Again in retrospect, the only suspect thing I can recall being out of line was when the owner gave me a 10 minute HOW TO, then cut me loose up a 70' or so pole with boot gaffs and had me take the tree down. I have balls, but the feeling of suspending off the tree and trusting my belt was an uneasy feeling.


----------



## rob b (Feb 16, 2010)

Everyone likes to beat down guys who are trying and asking for help isnt this what this site is for HELP!!!


----------



## tree md (Feb 16, 2010)

clearance said:


> Actually, blocking down a tree means getting it on the ground in blocks, whatever way you do it. And that means throwing them down to me, thats is the way it is done here at least 99% of the time.
> 
> Rigging down large chunks out of the tree you are in is a mugs game. It has led to death, and has been talked about here endlessly. I won't do it for anyone, been told not to by a man who is a legend here and he is still alive.
> 
> ...



Have to beg to differ with you there Clearance, I have heard people use it as a general term for dropping chunks but it has and always will mean just what it says. Using a block to lower wood, hence blocking wood.


----------



## rob b (Feb 16, 2010)

I hate topping. I live in a forest. if someone asks for help we should advise them not bash them.


----------



## treeslayer (Feb 16, 2010)

topped trees look like :censored:.


Seriously, I could care less if you drop them on your house, your cars or yourself. 

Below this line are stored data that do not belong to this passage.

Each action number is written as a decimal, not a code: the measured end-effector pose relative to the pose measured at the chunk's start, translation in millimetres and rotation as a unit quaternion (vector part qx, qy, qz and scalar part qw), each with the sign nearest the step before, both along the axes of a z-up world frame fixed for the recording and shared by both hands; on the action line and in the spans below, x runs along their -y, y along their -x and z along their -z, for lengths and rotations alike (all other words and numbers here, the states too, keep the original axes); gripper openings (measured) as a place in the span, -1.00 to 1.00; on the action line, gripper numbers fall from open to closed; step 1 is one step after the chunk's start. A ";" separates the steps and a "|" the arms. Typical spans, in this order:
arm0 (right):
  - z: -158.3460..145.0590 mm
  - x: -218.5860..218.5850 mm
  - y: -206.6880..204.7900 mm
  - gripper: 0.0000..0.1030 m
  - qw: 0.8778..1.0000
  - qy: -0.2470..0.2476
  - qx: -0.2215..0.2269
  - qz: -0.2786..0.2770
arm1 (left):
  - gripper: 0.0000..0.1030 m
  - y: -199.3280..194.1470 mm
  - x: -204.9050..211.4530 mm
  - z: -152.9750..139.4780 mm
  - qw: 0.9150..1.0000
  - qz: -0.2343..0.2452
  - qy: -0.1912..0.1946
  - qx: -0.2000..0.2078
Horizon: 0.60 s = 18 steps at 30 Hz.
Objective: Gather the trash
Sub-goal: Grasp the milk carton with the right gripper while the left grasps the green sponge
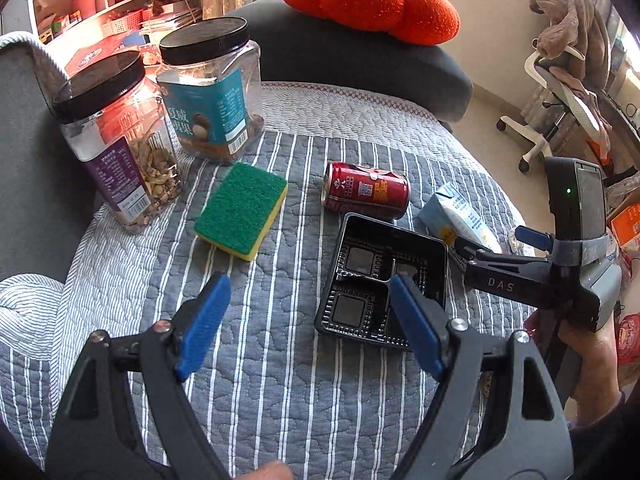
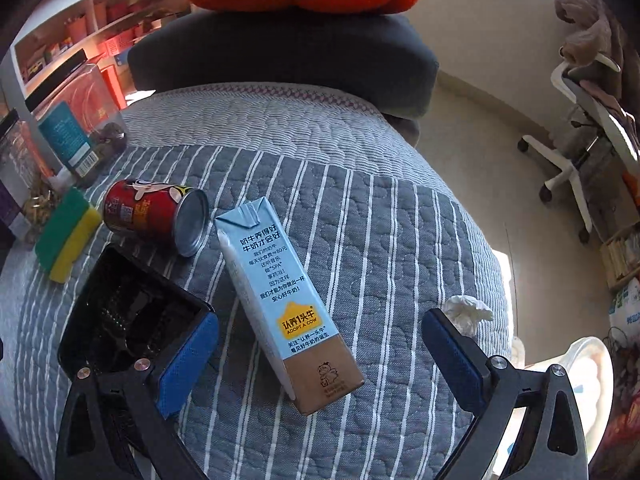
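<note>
one carton [image 2: 280, 300], one can [image 2: 154, 216]

Two lidded jars [image 1: 168, 120] beside a green sponge [image 1: 241, 210] (yellow underside), orange cushion [image 1: 370, 2] behind.

The left wrist view looks down and forward from above the near edge of the quilt [image 1: 280, 360], with the tray [image 1: 384, 280] close ahead and the can [image 1: 366, 190] beyond it. The right wrist view sits lower and right of the tray [image 2: 132, 312], close over the carton [image 2: 280, 292]. Both views share tray, can [image 2: 156, 216], carton [image 1: 456, 216], sponge [image 1: 242, 210] and orange cushion [image 1: 368, 0].
</note>
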State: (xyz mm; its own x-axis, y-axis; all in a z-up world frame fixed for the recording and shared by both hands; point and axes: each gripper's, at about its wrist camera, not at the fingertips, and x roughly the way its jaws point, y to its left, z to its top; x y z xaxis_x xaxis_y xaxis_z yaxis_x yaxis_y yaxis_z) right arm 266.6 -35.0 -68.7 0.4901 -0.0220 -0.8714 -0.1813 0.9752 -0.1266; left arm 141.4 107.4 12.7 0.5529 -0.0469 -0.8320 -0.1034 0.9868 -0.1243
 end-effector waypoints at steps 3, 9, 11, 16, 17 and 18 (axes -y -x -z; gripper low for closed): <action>10.8 0.4 -6.5 0.80 1.000 -0.009 -0.015 0.006 | 0.59 -15.3 -12.0 2.1 1.000 -0.004 0.005 -0.007; 39.0 13.3 -17.9 -0.16 0.993 -0.081 -0.084 0.030 | 0.59 -41.8 -29.5 20.0 0.998 -0.022 0.028 -0.046; 37.6 16.2 -17.7 -0.18 0.993 -0.088 -0.077 0.034 | 0.59 -49.8 -30.0 22.9 0.998 -0.023 0.011 -0.051; 26.5 25.2 -17.0 -0.21 0.991 -0.109 -0.060 0.047 | 0.59 -71.3 -31.7 35.7 0.997 -0.019 -0.021 -0.071; 23.8 26.0 -16.3 -0.21 0.991 -0.112 -0.058 0.047 | 0.59 -75.2 -32.2 38.0 0.997 -0.019 -0.029 -0.073; 20.0 24.5 -15.7 -0.21 0.991 -0.115 -0.055 0.047 | 0.59 -78.9 -32.4 40.3 0.996 -0.019 -0.037 -0.075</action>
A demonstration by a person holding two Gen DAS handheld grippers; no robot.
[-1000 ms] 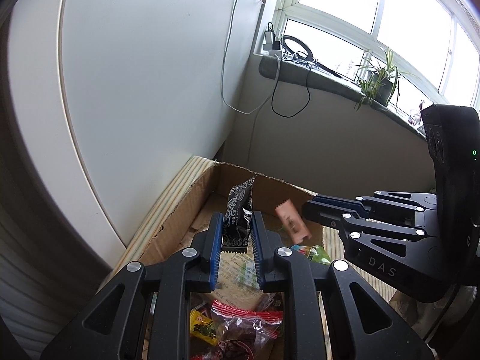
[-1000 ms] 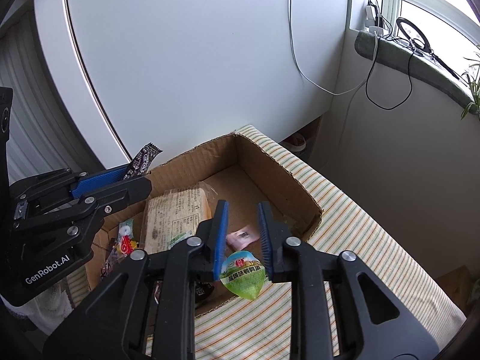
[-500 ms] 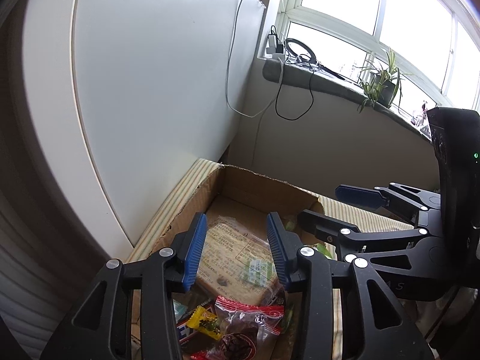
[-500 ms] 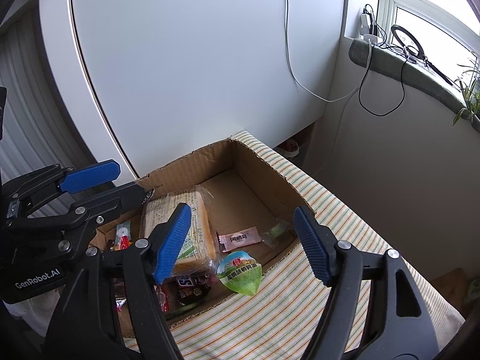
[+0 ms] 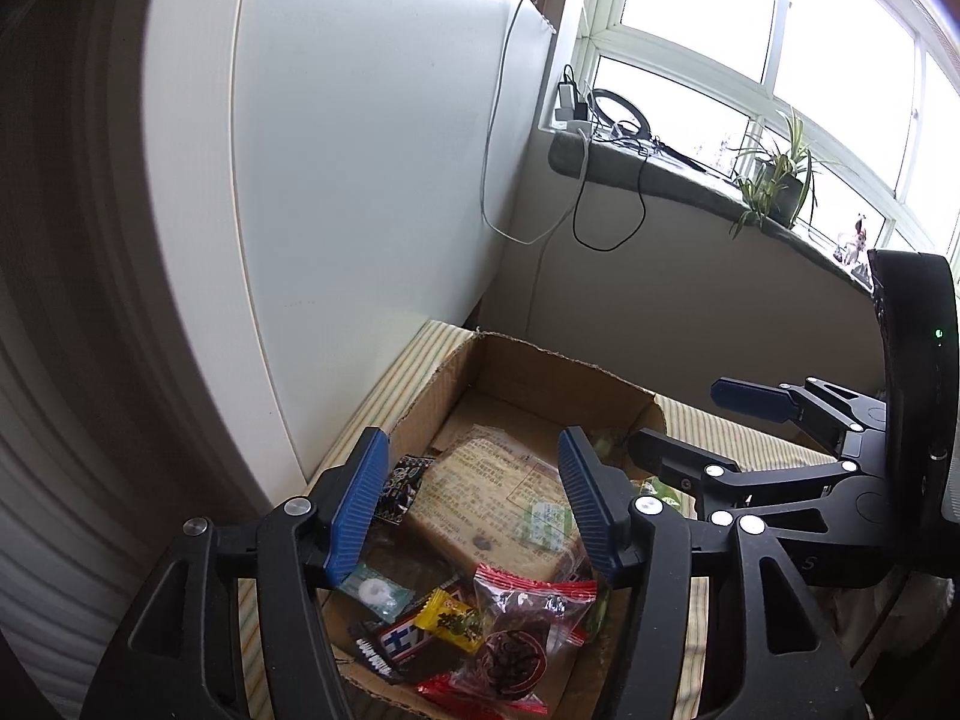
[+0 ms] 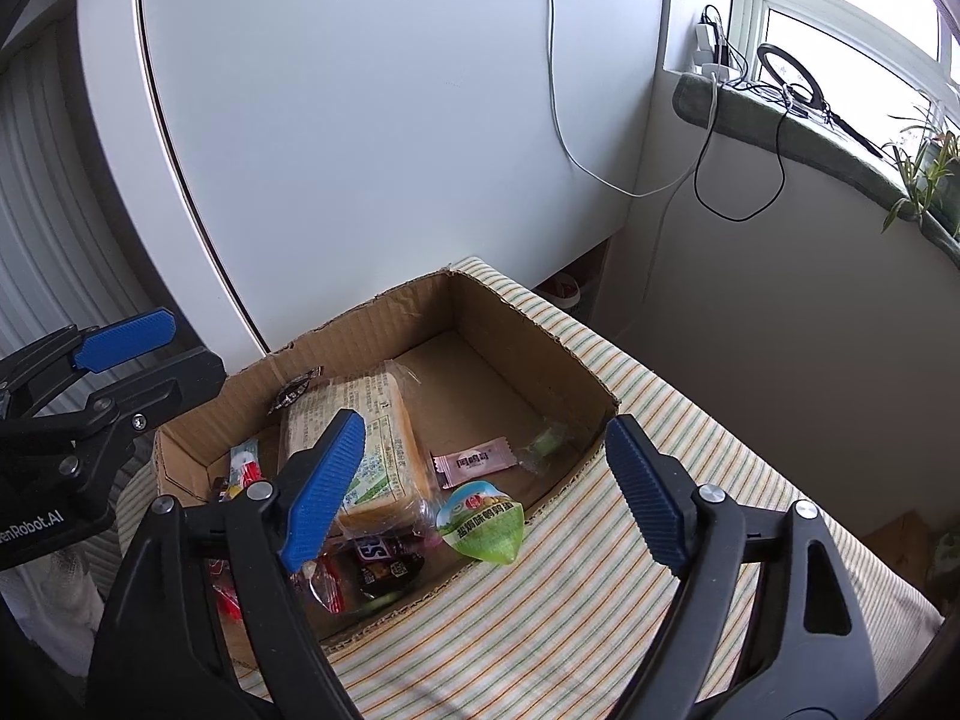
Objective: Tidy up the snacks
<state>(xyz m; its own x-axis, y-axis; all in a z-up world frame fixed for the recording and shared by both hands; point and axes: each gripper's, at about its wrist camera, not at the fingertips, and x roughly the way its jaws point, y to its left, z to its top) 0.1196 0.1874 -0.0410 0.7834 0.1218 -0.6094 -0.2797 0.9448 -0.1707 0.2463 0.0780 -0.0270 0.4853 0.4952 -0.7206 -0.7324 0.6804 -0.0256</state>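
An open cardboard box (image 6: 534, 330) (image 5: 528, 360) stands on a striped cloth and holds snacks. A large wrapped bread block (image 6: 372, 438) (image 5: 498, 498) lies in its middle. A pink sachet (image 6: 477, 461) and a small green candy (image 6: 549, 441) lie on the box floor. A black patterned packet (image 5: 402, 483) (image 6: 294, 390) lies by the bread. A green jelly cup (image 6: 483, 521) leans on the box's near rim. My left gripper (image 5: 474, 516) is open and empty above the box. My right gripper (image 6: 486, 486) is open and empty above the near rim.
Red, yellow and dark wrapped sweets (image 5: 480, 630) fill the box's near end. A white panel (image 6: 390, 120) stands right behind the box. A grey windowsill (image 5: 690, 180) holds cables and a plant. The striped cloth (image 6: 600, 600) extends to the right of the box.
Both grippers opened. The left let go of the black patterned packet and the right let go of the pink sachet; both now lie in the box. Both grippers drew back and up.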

I was not disrespecting you, but you sure insult us.
my only point was *just cut them down. *
And why you gotta slam farmers? you're a computer guy according to your profile, I know lots of real farmers, never would hear stupid $hit like that from them.

You own property that used to be a farm. big whoop, clown.


----------



## clearance (Feb 16, 2010)

tree MDS said:


> Clearance: rigging down chunks of wood is pretty much a necessity in the residential game - that is if you want to be able to compete. It would be like you refusing to do part of your job to keep the lines flowing.



I have done lots of res. As a groundsman and a climber. I am telling you again, 99% of the wood gets thrown down in a certain place, or is just let go. That is just the way it is here, in my experiencs. And when you don't rig much, you get pretty good at it. I have rigged off branches, and a couple of tops, of course, but I was taught to do things that others wouldln't even consider.


----------



## Dale (Feb 16, 2010)

> Seriously, I could care less if you drop them on your house, your cars or yourself. I was not disrespecting you, but you sure insult us.
> 
> 
> my only point was just cut them down.
> ...



I see the hits keep comin. You obviously missed all the posts where your brethren is letting me have it for suggesting I TOP a maple or 2. So you can care less if a fellow human being drops a tree on himself ? You're showing your IQ.

Who the ##%^ is ripping farmers. I'm a 4th generation "farmer" that happens to have to work at a job other than farming to make a go at paying for 200 acres. I'm not sure what it's like in Williamsburg Va, but true farming here in PA are all but gone. The only way a "farmer" can keep his land now , and what little livestock if he wishes, is to have a job to support his family and pay taxes. I think you have your head stuck in 18th Century Colonial Williamsburg. Try heading North up 64, 295, 95 a ways. Get north of the Mason-Dixon and see what it's like here in PA before you go spouting your rubbish.


----------



## tree MDS (Feb 16, 2010)

clearance said:


> I have done lots of res. As a groundsman and a climber. I am telling you again, 99% of the wood gets thrown down in a certain place, or is just let go. That is just the way it is here, in my experiencs. And when you don't rig much, you get pretty good at it. I have rigged off branches, and a couple of tops, of course, but I was taught to do things that others wouldln't even consider.



Maybe its just different where you're at clearance. We have got big trees crammed in between houses and over a/c condensers etc. etc. all over the place here. What you are saying would not work here and I would go broke. Of course I flomp logs down as long as I can when the situation permits it. 

Nuff said


----------



## bobt (Feb 16, 2010)

Dale, I have been watching this shouting match go on for a while now,,,,,,,,and to say the least it has been "interesting" and kind of fun from my standpoint as a bystander. Haha! Maybe not so fun for you though.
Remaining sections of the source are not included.